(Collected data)
********************

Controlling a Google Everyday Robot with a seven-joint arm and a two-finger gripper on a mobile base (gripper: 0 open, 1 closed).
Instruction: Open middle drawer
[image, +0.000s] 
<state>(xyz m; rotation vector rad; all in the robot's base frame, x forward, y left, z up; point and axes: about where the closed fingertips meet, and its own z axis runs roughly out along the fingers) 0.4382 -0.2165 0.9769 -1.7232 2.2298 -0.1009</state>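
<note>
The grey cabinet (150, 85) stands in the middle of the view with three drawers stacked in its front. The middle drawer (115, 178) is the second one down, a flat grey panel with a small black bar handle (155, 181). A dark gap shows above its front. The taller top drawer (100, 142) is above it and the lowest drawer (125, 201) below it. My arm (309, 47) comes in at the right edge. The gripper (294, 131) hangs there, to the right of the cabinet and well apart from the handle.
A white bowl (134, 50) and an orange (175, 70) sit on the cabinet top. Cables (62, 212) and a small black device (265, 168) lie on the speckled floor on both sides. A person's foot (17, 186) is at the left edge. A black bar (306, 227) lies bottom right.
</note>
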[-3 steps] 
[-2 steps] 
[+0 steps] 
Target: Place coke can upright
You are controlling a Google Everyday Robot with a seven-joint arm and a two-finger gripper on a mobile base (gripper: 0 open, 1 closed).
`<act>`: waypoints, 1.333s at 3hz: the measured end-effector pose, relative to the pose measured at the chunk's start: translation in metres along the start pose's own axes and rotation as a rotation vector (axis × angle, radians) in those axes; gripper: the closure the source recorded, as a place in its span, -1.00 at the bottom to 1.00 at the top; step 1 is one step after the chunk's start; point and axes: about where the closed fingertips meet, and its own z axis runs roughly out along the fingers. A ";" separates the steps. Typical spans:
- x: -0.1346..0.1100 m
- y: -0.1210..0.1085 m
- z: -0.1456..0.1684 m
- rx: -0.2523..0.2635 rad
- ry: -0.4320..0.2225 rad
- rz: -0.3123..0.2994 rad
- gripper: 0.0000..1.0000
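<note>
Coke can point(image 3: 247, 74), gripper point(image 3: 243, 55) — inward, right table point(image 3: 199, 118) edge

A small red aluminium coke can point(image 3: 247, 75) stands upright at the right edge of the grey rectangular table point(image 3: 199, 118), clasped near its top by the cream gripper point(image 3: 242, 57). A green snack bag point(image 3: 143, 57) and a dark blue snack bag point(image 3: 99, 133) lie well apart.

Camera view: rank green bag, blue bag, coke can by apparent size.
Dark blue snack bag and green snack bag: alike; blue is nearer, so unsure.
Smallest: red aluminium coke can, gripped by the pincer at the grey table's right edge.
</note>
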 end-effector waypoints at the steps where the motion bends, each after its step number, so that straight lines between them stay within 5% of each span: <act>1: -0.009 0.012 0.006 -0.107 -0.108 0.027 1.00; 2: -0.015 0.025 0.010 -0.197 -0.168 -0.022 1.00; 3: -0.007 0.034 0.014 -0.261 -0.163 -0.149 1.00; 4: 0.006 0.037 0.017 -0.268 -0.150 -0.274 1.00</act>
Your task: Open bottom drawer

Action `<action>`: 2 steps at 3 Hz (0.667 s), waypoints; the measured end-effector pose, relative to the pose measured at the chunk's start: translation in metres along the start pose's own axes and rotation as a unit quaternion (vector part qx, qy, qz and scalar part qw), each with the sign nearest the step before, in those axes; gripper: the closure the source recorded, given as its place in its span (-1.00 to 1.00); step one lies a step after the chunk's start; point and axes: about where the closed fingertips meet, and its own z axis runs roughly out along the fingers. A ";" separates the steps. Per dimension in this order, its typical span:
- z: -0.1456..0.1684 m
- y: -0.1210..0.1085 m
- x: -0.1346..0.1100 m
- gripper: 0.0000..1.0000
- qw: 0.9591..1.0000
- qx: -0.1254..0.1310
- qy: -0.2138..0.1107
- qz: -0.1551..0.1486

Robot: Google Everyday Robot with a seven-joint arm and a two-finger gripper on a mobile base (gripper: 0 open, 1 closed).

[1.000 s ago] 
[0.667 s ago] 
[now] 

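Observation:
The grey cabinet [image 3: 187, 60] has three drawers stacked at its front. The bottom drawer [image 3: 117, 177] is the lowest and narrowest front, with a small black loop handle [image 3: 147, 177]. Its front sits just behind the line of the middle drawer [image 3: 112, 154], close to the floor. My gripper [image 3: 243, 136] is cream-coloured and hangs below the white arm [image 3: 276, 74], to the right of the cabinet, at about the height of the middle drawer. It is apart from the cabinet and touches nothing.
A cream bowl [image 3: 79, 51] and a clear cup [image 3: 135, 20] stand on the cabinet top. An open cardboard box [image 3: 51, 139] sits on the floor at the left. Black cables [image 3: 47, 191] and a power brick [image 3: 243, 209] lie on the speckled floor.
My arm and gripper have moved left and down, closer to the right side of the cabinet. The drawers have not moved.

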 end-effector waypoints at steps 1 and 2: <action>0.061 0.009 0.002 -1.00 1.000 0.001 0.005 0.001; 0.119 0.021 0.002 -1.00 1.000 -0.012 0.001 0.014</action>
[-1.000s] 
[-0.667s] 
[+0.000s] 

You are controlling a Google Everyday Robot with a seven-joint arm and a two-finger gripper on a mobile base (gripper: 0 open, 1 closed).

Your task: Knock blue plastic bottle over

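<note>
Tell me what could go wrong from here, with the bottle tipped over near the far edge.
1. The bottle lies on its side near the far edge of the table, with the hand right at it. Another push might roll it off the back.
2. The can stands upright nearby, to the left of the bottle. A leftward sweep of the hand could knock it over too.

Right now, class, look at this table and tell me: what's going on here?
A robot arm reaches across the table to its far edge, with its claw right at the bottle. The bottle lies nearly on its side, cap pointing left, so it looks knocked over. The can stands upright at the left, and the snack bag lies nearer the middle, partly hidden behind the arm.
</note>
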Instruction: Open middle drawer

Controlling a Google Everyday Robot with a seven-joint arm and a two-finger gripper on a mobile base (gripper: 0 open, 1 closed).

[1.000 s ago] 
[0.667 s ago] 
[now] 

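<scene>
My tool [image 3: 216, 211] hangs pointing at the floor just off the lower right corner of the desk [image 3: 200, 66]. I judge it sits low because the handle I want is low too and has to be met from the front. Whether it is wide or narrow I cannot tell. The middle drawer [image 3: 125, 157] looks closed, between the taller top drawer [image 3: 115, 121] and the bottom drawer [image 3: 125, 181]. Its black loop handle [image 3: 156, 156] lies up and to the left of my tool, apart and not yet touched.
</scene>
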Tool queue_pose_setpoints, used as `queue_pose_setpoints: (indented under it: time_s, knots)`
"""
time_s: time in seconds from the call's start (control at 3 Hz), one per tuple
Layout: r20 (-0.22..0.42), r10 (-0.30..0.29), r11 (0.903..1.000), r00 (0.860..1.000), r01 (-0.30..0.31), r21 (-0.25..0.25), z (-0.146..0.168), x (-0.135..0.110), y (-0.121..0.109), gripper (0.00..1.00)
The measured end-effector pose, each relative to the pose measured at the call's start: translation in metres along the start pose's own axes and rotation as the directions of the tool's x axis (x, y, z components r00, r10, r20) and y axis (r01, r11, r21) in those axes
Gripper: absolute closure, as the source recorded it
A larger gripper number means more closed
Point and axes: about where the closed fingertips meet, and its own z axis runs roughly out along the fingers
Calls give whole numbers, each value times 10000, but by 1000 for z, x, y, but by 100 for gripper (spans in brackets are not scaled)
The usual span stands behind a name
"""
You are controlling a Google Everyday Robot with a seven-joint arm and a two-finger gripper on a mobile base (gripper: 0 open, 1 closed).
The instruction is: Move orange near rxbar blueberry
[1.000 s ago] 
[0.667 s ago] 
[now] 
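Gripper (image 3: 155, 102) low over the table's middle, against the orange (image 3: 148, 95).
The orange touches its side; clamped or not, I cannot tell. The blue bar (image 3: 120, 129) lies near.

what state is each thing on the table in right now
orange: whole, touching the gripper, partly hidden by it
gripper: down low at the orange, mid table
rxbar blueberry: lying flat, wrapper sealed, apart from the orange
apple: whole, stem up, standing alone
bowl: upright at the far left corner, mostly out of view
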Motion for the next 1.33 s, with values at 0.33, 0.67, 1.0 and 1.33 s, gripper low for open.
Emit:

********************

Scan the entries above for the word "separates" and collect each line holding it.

§ **RESPONSE TO THE EXERCISE**:
`<act>`: waypoints, 1.333s at 3hz: the measured end-effector pose, relative to the pose measured at the chunk's start: translation in metres along the start pose's own axes and rotation as a rotation vector (axis × angle, radians) in those axes; gripper: the closure the source recorded, as a place in its span, -1.00 at the bottom to 1.00 at the top; step 1 is one step after the chunk's start; point and axes: about where the closed fingertips meet, and its own z axis runs roughly out along the fingers. A ";" separates the steps. Typical spans:
Action `<action>`: 2 steps at 3 Hz (0.667 s), waypoints; the measured end-effector pose, relative to the pose measured at the chunk's start: translation in metres along the start pose's own axes and rotation as a unit quaternion (vector part qx, qy, qz and scalar part qw), each with the sign nearest the step before, in those axes; gripper: the closure the source recorded, given as its place in its span (-1.00 to 1.00); step one lies a step after the chunk's start; point and axes: about where the closed fingertips meet, and its own z axis runs roughly out along the fingers. A ";" separates the steps. Per dimension in this order, its typical span:

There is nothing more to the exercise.